> [Task] Return the lines of the data below in which the string "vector" occurs.
..........
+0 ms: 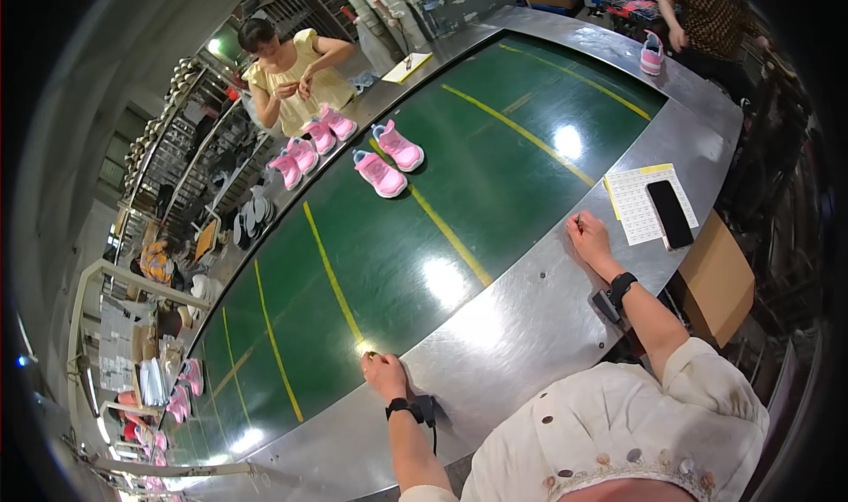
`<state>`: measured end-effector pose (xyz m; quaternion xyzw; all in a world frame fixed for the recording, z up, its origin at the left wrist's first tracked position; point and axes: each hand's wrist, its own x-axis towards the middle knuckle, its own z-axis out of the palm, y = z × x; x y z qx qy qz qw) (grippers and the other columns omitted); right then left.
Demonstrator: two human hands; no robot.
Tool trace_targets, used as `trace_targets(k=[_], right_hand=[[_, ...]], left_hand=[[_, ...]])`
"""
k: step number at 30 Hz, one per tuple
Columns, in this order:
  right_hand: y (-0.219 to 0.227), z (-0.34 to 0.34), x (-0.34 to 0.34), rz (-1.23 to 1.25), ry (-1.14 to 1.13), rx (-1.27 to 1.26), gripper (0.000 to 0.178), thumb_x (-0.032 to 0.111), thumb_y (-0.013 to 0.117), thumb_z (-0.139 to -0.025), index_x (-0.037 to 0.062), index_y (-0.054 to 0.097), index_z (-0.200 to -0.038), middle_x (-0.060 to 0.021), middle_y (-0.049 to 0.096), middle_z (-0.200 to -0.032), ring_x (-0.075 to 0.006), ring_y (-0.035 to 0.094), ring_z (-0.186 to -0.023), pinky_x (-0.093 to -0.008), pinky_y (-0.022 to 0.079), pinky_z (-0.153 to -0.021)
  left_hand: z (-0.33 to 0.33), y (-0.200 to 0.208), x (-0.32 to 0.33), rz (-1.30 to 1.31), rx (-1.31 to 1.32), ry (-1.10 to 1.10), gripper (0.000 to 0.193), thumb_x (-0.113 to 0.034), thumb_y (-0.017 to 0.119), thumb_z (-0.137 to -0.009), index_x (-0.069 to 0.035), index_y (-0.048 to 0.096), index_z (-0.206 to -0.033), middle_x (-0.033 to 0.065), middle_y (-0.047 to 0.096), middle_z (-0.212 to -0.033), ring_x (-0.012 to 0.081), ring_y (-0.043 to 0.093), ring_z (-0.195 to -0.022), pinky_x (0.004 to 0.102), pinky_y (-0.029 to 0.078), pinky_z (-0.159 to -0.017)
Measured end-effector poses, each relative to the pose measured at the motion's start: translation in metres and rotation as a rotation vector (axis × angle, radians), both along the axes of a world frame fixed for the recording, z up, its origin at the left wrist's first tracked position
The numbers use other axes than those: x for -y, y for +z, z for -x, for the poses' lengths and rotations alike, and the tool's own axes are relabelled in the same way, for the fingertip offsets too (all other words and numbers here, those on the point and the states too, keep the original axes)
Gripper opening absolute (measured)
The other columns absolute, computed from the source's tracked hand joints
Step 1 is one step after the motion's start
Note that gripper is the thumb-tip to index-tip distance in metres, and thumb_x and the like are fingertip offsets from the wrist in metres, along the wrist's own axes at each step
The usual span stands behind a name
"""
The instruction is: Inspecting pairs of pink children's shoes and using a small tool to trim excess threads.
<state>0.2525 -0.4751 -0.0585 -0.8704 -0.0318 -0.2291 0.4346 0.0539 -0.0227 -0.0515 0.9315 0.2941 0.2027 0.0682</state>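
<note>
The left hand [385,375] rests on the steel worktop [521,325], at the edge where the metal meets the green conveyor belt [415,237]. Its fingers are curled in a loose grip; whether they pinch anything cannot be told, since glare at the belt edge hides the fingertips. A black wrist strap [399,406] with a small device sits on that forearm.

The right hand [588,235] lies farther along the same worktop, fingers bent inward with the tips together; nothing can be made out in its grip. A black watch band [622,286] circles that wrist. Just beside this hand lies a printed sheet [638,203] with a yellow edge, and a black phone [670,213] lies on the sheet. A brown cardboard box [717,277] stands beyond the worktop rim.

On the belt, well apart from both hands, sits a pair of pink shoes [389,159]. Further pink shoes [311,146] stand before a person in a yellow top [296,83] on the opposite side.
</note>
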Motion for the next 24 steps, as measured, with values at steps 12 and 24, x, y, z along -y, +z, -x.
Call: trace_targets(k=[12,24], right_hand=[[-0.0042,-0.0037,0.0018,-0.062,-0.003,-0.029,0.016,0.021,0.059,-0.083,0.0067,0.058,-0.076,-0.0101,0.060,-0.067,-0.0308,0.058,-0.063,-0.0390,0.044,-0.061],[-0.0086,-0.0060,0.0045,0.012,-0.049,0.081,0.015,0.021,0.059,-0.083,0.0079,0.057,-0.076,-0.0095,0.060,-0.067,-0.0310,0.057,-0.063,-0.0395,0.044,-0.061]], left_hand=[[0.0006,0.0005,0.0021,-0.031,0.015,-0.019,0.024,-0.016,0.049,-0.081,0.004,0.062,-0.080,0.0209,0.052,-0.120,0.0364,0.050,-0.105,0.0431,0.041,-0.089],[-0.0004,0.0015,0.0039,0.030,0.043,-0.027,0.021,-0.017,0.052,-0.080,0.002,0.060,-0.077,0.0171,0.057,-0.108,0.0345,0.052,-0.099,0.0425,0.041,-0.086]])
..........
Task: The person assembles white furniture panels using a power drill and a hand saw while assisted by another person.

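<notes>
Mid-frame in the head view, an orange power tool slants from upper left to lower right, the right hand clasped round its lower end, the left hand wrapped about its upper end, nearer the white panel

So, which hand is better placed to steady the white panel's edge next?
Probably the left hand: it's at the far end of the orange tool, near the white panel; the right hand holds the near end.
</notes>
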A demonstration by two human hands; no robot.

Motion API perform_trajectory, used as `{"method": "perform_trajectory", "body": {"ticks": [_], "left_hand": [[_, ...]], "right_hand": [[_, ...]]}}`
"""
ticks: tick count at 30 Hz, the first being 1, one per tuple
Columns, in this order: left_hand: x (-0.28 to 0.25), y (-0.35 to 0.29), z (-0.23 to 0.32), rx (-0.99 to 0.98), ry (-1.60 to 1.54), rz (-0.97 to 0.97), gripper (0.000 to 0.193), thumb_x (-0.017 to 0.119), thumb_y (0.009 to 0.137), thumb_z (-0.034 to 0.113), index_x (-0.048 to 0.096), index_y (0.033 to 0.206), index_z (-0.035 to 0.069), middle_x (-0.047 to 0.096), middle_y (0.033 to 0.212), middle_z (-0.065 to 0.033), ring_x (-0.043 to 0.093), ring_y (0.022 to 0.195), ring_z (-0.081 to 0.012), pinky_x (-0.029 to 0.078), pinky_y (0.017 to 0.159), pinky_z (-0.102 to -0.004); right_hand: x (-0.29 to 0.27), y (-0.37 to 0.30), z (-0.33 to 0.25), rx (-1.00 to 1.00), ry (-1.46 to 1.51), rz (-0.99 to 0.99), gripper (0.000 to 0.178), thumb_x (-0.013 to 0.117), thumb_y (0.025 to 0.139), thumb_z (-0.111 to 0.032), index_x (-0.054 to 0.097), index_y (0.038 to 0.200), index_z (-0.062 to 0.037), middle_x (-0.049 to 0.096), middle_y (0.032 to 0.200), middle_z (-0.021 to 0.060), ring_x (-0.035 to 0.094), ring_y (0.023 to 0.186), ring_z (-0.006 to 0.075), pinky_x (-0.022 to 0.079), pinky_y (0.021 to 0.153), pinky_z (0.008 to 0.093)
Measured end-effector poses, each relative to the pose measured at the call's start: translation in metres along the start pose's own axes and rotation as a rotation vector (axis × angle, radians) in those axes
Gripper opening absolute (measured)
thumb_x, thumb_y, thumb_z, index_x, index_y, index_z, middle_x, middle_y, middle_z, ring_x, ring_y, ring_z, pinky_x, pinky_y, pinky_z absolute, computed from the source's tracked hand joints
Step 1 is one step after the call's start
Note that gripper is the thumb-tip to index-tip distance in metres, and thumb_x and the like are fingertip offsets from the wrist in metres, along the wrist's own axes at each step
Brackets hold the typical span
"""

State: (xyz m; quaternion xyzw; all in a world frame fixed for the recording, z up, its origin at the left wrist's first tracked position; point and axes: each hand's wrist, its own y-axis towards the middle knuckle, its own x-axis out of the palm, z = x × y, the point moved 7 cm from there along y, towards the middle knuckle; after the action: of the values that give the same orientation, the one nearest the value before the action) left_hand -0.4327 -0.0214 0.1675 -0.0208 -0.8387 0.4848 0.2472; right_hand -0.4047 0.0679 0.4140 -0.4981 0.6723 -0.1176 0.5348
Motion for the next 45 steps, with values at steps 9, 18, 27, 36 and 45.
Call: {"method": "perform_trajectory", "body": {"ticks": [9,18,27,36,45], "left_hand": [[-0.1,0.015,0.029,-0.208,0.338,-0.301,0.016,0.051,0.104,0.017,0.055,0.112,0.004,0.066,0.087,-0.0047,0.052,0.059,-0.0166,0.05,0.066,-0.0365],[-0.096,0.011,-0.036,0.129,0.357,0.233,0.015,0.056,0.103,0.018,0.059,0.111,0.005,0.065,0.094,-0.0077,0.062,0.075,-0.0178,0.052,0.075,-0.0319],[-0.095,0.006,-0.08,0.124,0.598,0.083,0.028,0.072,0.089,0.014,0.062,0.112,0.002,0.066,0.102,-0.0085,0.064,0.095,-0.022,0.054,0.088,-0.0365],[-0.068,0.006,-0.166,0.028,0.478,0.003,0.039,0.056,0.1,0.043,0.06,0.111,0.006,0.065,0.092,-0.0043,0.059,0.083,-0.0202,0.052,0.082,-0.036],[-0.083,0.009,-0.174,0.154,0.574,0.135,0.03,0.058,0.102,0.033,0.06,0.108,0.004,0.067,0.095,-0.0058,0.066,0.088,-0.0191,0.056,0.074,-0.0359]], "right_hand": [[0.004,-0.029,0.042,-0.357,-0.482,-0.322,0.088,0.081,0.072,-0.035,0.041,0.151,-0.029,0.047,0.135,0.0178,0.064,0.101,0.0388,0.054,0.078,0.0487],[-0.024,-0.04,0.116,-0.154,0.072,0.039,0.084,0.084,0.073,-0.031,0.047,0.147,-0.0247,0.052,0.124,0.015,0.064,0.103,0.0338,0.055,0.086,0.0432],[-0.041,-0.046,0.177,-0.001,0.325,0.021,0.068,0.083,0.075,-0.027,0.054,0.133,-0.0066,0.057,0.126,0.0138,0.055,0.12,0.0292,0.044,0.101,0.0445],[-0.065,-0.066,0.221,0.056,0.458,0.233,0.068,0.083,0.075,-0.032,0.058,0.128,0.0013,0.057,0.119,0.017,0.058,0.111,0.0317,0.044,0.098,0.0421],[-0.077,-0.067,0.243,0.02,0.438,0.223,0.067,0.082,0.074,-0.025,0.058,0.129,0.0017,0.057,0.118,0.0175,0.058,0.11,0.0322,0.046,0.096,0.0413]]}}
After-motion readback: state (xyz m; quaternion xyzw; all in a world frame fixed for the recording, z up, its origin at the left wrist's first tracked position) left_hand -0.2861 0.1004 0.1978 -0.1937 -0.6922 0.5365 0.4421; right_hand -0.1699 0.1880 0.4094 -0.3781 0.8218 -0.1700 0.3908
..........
> [Expected answer]
Measured end-effector poses, each relative to the pose measured at the motion's start: translation in metres and rotation as a rotation vector (axis × angle, radians), both along the axes of a world frame fixed for the recording, z up, its origin at the left wrist's first tracked position
Measured end-effector poses, each relative to the pose measured at the call's start: translation in metres along the start pose's own axes and rotation as a rotation vector (axis × angle, radians) in those axes

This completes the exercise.